> **What you will do**:
In the entries that follow, the lines from the one with "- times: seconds" through the one with "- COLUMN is" are the ones to write out, exactly and with both ends included. Nothing else should appear.

(Records drawn from a dataset)
__________________________________________________
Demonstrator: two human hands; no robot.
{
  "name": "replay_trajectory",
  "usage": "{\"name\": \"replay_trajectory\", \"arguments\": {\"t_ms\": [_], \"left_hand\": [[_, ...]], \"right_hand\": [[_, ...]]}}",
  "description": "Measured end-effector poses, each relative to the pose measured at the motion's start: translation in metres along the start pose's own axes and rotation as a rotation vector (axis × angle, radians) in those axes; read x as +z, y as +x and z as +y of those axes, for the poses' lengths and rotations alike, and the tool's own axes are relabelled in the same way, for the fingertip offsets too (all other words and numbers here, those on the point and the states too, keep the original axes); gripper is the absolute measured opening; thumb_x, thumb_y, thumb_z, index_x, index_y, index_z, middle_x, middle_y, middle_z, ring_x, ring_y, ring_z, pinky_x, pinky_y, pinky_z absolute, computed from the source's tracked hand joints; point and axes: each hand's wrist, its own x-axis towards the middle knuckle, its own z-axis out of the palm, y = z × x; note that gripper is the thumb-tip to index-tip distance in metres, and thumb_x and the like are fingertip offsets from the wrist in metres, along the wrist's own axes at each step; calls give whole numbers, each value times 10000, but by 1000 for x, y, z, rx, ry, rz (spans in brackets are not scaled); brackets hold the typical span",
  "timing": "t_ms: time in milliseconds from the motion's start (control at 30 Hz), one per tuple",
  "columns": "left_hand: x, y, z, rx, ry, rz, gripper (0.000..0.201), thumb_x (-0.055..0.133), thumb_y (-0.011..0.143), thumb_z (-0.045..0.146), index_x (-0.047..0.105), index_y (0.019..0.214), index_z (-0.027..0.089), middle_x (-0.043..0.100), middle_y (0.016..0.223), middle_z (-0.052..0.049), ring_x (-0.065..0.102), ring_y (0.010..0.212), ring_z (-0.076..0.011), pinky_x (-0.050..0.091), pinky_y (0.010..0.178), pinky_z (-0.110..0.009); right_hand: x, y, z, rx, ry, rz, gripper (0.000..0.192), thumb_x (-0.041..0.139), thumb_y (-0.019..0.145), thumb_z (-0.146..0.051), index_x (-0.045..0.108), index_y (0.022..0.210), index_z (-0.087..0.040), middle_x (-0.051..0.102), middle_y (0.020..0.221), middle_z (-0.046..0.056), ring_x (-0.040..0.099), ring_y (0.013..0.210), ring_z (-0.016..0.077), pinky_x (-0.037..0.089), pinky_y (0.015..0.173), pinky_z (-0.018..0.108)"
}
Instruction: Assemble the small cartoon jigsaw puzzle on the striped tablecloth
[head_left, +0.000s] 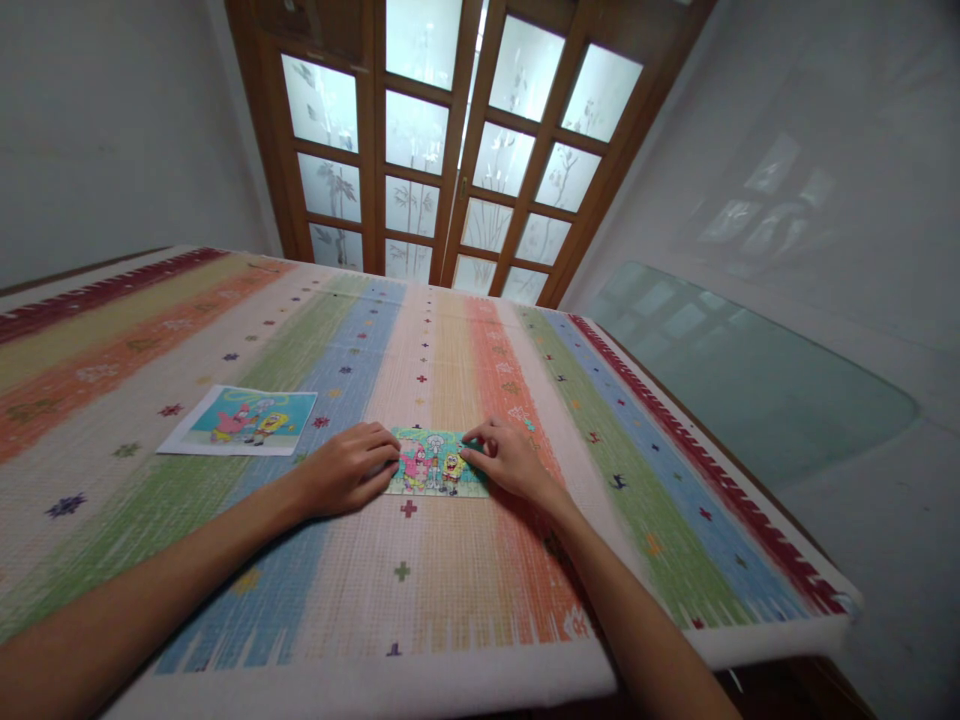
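So the person's got a small cartoon jigsaw puzzle (436, 462) lying flat on the table (450, 590), about mid-width and close to the near edge; it sits on a striped woven cloth (337, 340) with little cross and star motifs scattered over it. The puzzle looks fully put together, though the pieces are too small to make out one by one.

The left hand (346, 468) rests palm down at the puzzle's left edge; the fingers are curled loosely and their tips touch that edge. No real grip there; the hand is more pressing against the side than holding anything. The right hand (504, 456) is on the right edge; the index finger and thumb are pinched close together right at the upper right corner, touching the puzzle; can't tell if they actually have a piece between them or just press on the surface.

Off to the left, well apart from the puzzle, lies a printed reference picture (241, 420) with cartoon characters on a white border; flat, slightly skewed. Behind the table stands a wooden door (450, 150) with frosted glass panes; a glass tabletop (750, 370) sits to the right.
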Motion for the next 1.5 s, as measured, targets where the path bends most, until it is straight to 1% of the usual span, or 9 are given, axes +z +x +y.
{"name": "replay_trajectory", "arguments": {"t_ms": [200,400,500,600,867,1033,1167,1333,1500], "left_hand": [[1,-1,-1,-3,5,-8,193,489,1013,178,678,976,162,711,964,-101,656,890,-217,541,835,-369],[1,-1,-1,8,18,-10,211,472,1022,182,674,973,150,709,964,-109,655,882,-221,539,819,-370],[0,0,0,13,19,-12,210,473,1022,180,673,969,144,706,958,-108,652,881,-224,540,816,-374],[1,0,0,10,22,-9,209,474,1023,177,673,968,145,705,952,-105,650,880,-222,539,818,-371],[2,-1,-2,9,17,-10,214,470,1026,178,673,971,141,704,961,-107,647,885,-221,537,831,-375],[1,0,-1,7,14,-7,212,473,1027,182,674,971,144,703,956,-104,643,878,-221,535,832,-376],[1,0,-1,18,18,1,207,473,1025,181,668,965,144,701,946,-100,642,872,-224,529,823,-374],[2,-1,-1,14,19,7,204,475,1025,181,666,962,148,701,941,-96,643,868,-219,523,817,-363],[2,0,-2,17,18,7,213,474,1027,187,667,951,140,699,937,-99,643,871,-224,524,818,-369]], "right_hand": [[1,0,-2,-21,-7,-30,115,739,899,-201,803,993,-183,624,881,47,580,767,163,446,737,293],[-1,1,-2,-4,-13,-55,145,719,885,-156,808,998,-176,614,878,37,561,741,149,434,734,289],[-1,1,-4,5,-28,-34,133,708,887,-152,808,970,-177,611,851,28,558,738,147,425,723,279],[-1,0,-5,0,-47,-12,119,703,902,-163,802,967,-174,622,871,35,569,758,152,423,731,278],[2,0,-5,15,-64,-24,110,697,925,-185,787,989,-174,639,917,54,614,829,174,437,767,285],[4,1,-4,23,-32,-34,123,694,924,-170,799,987,-171,643,905,55,612,811,168,445,756,283],[7,0,-4,41,-67,-10,124,695,915,-161,806,967,-179,646,892,53,610,809,170,438,745,283],[11,-2,-4,21,-103,34,123,692,906,-170,805,954,-174,641,905,56,596,787,163,427,733,279],[12,-1,-4,-25,-83,14,139,683,879,-147,814,909,-182,648,900,64,601,824,180,439,760,294]]}}
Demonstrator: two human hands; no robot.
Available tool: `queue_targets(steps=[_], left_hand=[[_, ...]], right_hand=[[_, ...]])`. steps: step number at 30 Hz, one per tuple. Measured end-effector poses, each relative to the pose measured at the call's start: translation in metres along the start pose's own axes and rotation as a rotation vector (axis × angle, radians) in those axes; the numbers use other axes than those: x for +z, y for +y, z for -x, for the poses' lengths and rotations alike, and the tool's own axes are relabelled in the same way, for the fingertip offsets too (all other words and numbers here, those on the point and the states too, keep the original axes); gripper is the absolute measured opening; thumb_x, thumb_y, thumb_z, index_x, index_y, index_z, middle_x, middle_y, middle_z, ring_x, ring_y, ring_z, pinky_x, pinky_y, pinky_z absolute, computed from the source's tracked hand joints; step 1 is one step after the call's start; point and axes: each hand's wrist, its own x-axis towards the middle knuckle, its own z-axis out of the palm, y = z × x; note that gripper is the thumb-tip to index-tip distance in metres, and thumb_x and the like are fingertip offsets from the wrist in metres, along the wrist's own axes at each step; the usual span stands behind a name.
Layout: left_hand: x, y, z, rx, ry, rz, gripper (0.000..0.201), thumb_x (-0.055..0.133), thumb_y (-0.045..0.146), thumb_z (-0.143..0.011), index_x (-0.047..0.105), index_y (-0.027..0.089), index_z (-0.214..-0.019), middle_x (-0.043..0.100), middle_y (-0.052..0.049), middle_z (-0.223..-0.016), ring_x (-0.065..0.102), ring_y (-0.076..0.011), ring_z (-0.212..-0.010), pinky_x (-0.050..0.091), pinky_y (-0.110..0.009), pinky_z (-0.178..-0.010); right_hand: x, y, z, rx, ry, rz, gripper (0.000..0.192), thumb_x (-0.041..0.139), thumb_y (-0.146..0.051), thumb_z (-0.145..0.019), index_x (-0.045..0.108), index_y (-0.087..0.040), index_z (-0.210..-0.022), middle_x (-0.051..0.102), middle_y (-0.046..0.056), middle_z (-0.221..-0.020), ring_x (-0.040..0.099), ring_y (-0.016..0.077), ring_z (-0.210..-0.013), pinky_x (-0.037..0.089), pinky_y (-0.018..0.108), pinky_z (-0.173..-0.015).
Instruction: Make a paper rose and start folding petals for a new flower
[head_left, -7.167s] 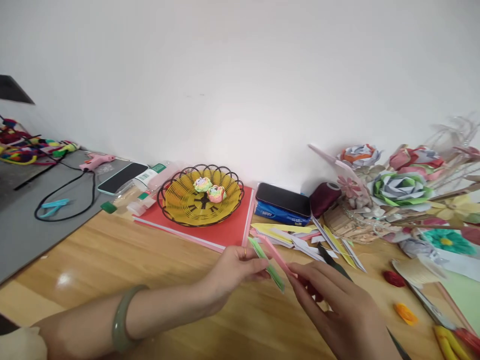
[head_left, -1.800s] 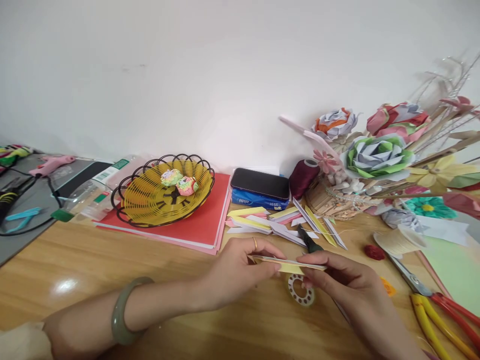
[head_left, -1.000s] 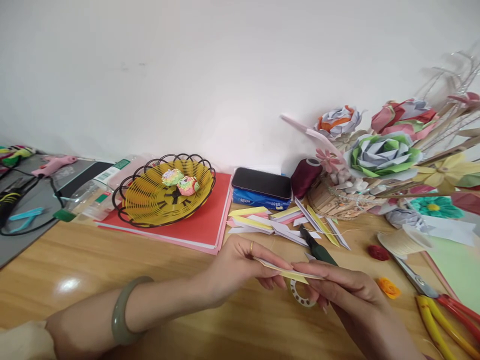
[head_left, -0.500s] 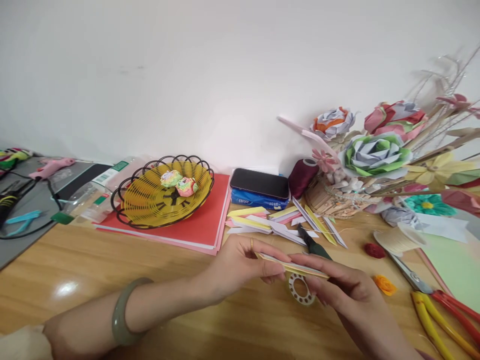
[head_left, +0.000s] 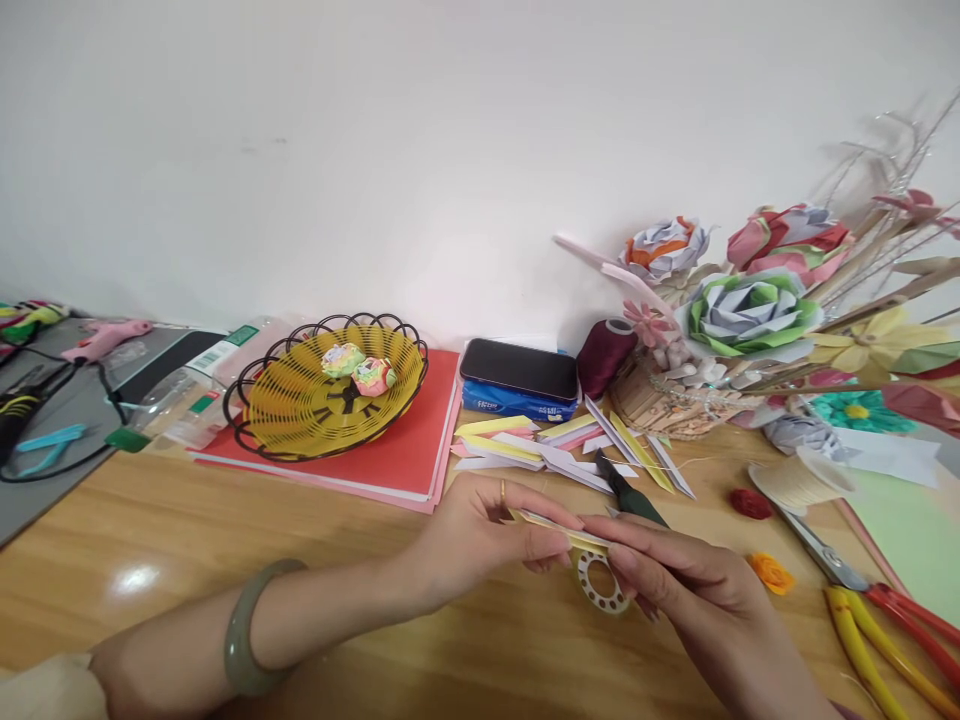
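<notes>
Strip (head_left: 559,530) of folded yellow paper spans your two hands: left hand (head_left: 480,535) pinches its nine o'clock end, right hand (head_left: 694,590) pinches its three o'clock end, above a tape ring (head_left: 600,585).

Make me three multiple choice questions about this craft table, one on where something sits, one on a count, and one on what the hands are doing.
1. Where does the yellow basket stand?
A. on the red paper stack
B. on the grey mat
C. on the phone

2. How many small paper flowers lie in the basket?
A. none
B. two
C. five

3. What is the state of the folded yellow strip?
A. lying flat on the table
B. in the basket
C. pinched between left hand and right hand

Answers: 1 A, the basket rests on the stack; 2 B, two flowers show inside; 3 C, both hands' fingertips grip it above the table.
</notes>
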Motion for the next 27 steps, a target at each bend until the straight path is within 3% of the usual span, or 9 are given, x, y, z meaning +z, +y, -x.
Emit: queue_targets(steps=[7,13,16,19,22,25,27], left_hand=[[-0.003,-0.003,0.001,0.005,-0.023,0.047,0.015,0.071,0.025,-0.065,0.073,0.016,-0.077,0.067,-0.002,-0.06,0.056,-0.0075,-0.054,0.046,-0.019,-0.056],[-0.007,-0.004,-0.004,-0.047,-0.019,0.051,0.016,0.072,0.026,-0.063,0.073,0.015,-0.076,0.067,-0.003,-0.06,0.056,-0.0074,-0.053,0.046,-0.019,-0.056],[-0.008,-0.004,-0.006,-0.084,-0.029,0.005,0.018,0.072,0.027,-0.063,0.073,0.014,-0.076,0.068,-0.003,-0.06,0.057,-0.0079,-0.053,0.045,-0.018,-0.055],[-0.011,-0.007,-0.002,-0.151,-0.015,-0.02,0.022,0.073,0.028,-0.061,0.072,0.014,-0.078,0.067,-0.003,-0.059,0.057,-0.0079,-0.053,0.044,-0.018,-0.054],[-0.016,-0.013,0.008,-0.242,-0.013,-0.065,0.024,0.075,0.027,-0.058,0.072,0.014,-0.078,0.067,-0.002,-0.058,0.056,-0.007,-0.051,0.043,-0.017,-0.053],[-0.023,-0.02,0.018,-0.282,-0.013,-0.094,0.024,0.074,0.028,-0.059,0.072,0.014,-0.079,0.067,-0.002,-0.058,0.057,-0.0072,-0.052,0.043,-0.017,-0.054],[-0.027,-0.024,0.021,-0.275,0.006,-0.107,0.026,0.074,0.028,-0.058,0.072,0.014,-0.08,0.067,-0.002,-0.059,0.058,-0.0078,-0.053,0.044,-0.018,-0.055]], right_hand=[[-0.002,0.005,0.0,0.006,-0.079,-0.017,0.028,0.053,-0.041,-0.082,0.068,-0.03,-0.101,0.07,0.003,-0.08,0.06,0.0165,-0.063,0.05,0.027,-0.052],[-0.002,0.004,-0.004,0.057,-0.147,0.006,0.032,0.051,-0.043,-0.082,0.068,-0.026,-0.103,0.064,0.001,-0.061,0.055,0.0141,-0.055,0.049,0.025,-0.053],[-0.003,0.002,-0.005,-0.01,-0.191,0.092,0.033,0.049,-0.039,-0.084,0.064,-0.025,-0.11,0.066,0.002,-0.073,0.058,0.0149,-0.065,0.049,0.026,-0.061],[-0.003,-0.002,-0.003,-0.171,-0.244,0.227,0.03,0.044,-0.03,-0.089,0.06,-0.028,-0.115,0.064,0.004,-0.09,0.059,0.0149,-0.082,0.047,0.026,-0.072],[0.001,-0.006,-0.001,-0.253,-0.321,0.369,0.03,0.04,-0.025,-0.09,0.062,-0.028,-0.111,0.061,0.004,-0.092,0.058,0.0145,-0.083,0.046,0.025,-0.071],[0.008,-0.006,0.0,-0.208,-0.396,0.409,0.027,0.041,-0.024,-0.09,0.065,-0.027,-0.101,0.062,0.002,-0.084,0.06,0.0126,-0.076,0.046,0.022,-0.068],[0.013,-0.005,0.001,-0.211,-0.351,0.425,0.022,0.045,-0.024,-0.088,0.067,-0.026,-0.091,0.064,-0.001,-0.078,0.06,0.0111,-0.071,0.046,0.019,-0.063]])
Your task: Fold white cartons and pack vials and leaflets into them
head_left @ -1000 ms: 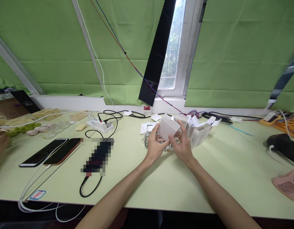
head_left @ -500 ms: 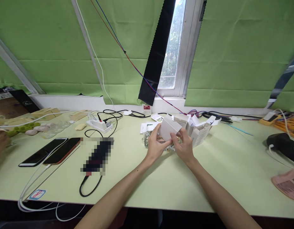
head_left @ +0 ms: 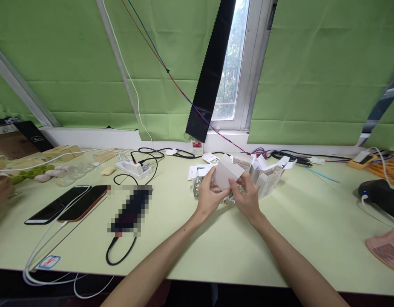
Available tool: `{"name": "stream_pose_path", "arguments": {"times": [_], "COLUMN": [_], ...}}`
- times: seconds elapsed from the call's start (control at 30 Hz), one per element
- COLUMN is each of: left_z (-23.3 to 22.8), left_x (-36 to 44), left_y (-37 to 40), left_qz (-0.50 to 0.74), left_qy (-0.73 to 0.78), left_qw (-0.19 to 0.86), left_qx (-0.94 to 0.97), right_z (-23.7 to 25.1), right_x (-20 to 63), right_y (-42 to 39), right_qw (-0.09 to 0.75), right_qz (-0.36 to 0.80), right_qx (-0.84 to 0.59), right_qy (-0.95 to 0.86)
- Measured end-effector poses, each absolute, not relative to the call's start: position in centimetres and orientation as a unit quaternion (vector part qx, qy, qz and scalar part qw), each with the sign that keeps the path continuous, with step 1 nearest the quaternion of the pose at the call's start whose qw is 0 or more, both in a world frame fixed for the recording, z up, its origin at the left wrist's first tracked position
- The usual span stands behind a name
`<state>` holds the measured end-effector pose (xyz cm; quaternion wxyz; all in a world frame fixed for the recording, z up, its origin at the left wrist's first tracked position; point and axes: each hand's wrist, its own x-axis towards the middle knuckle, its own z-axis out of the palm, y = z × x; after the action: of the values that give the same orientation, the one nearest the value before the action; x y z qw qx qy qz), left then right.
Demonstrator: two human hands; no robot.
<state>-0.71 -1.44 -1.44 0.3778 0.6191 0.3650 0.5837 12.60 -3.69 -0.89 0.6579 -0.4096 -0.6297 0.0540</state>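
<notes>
Between both hands, raised over the far half of the table, is a small white cardboard box. My left hand grips its left side, thumb stretched along the lower edge. The fingers of my right hand close on its right side and near corner. Behind and below the hands lie small clear and metallic-looking pieces, partly covered. Just right of my right hand stand open white boxes with raised flaps. White printed papers lie beyond my left hand.
A white power strip with black cables sits left of centre. Two phones and a pixelated dark device lie at left. Another person's hand is at the left edge. A black device and a pink item are at right.
My hands and the white box stay almost still. At the far right, a small blue light now shows on the black device.
</notes>
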Motion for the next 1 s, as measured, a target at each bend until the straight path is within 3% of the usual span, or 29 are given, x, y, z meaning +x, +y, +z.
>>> {"name": "stream_pose_path", "arguments": {"times": [1.0], "left_z": [-1.36], "left_x": [-0.65], "left_y": [-1.62], "left_qz": [0.579], "left_qy": [0.37], "left_qw": [0.378], "left_qx": [0.62], "right_z": [-0.87], "right_x": [12.79], "right_y": [-3.79], "right_qw": [0.63], "right_qz": [0.051], "right_qx": [-0.414], "right_qy": [-0.655]}}
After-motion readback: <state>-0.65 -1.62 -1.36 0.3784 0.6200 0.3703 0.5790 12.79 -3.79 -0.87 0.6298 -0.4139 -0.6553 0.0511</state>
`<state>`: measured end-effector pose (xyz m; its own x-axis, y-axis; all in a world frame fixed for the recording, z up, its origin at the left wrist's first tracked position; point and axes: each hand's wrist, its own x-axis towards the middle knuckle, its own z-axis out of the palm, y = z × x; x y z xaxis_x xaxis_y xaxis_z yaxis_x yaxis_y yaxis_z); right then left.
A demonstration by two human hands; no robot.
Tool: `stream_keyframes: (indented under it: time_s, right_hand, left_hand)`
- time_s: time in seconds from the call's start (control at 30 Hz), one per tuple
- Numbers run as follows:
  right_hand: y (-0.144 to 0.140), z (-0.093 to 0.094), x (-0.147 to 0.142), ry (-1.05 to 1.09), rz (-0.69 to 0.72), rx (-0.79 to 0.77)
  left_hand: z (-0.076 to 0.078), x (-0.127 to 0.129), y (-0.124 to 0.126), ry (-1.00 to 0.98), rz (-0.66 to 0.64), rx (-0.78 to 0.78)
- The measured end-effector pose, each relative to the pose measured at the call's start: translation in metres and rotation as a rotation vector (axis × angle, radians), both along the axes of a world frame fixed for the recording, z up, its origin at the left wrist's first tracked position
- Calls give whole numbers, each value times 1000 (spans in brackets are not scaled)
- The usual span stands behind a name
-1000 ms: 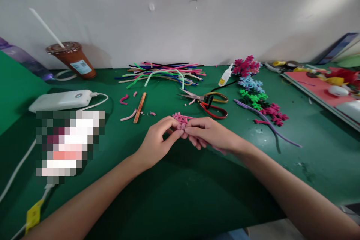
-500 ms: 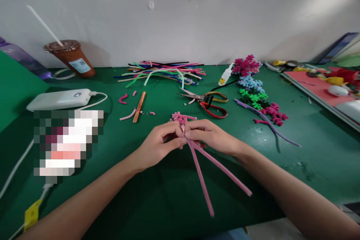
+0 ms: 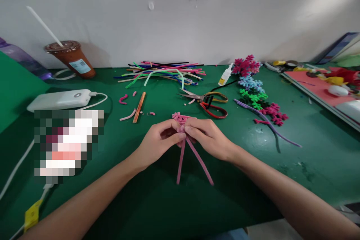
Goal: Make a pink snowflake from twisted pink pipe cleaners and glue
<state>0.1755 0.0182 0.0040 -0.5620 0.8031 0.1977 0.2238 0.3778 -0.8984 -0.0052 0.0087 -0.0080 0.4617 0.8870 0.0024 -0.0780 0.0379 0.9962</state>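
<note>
My left hand and my right hand meet at the middle of the table, both closed on pink pipe cleaners. Thumbs and fingertips pinch them where two long ends come together. Those ends point down toward me, spread in a narrow V. Just beyond my fingertips shows a looped, branched pink pipe-cleaner piece; my fingers hide where it meets the pinched part. Open-bladed scissors with red and yellow handles lie beyond my right hand. A brown-orange stick and pink offcuts lie beyond my left.
Behind lies a pile of coloured pipe cleaners. A glue bottle and branched shapes are at right, near a purple pipe cleaner. A drink cup, power bank and cables stand left; a pink board is far right.
The two long pink ends have swung left and now reach less far toward me. My right hand has shifted slightly and both hands keep their pinch.
</note>
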Motion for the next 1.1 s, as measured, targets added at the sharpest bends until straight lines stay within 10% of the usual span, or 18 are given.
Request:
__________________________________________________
> **Response to this task**:
- times: seconds elapsed from the call's start (control at 30 Hz), one per element
- COLUMN is each of: left_z (-23.3 to 22.8), left_x (-36 to 44), left_y (-37 to 40), left_qz (-0.50 to 0.74), left_qy (-0.73 to 0.78), left_qw (-0.19 to 0.86), left_qx (-0.94 to 0.97), right_z (-23.7 to 25.1), right_x (-20 to 63), right_y (-42 to 39), right_qw (-0.09 to 0.75), right_qz (-0.36 to 0.80), right_qx (-0.84 to 0.59), right_qy (-0.95 to 0.86)

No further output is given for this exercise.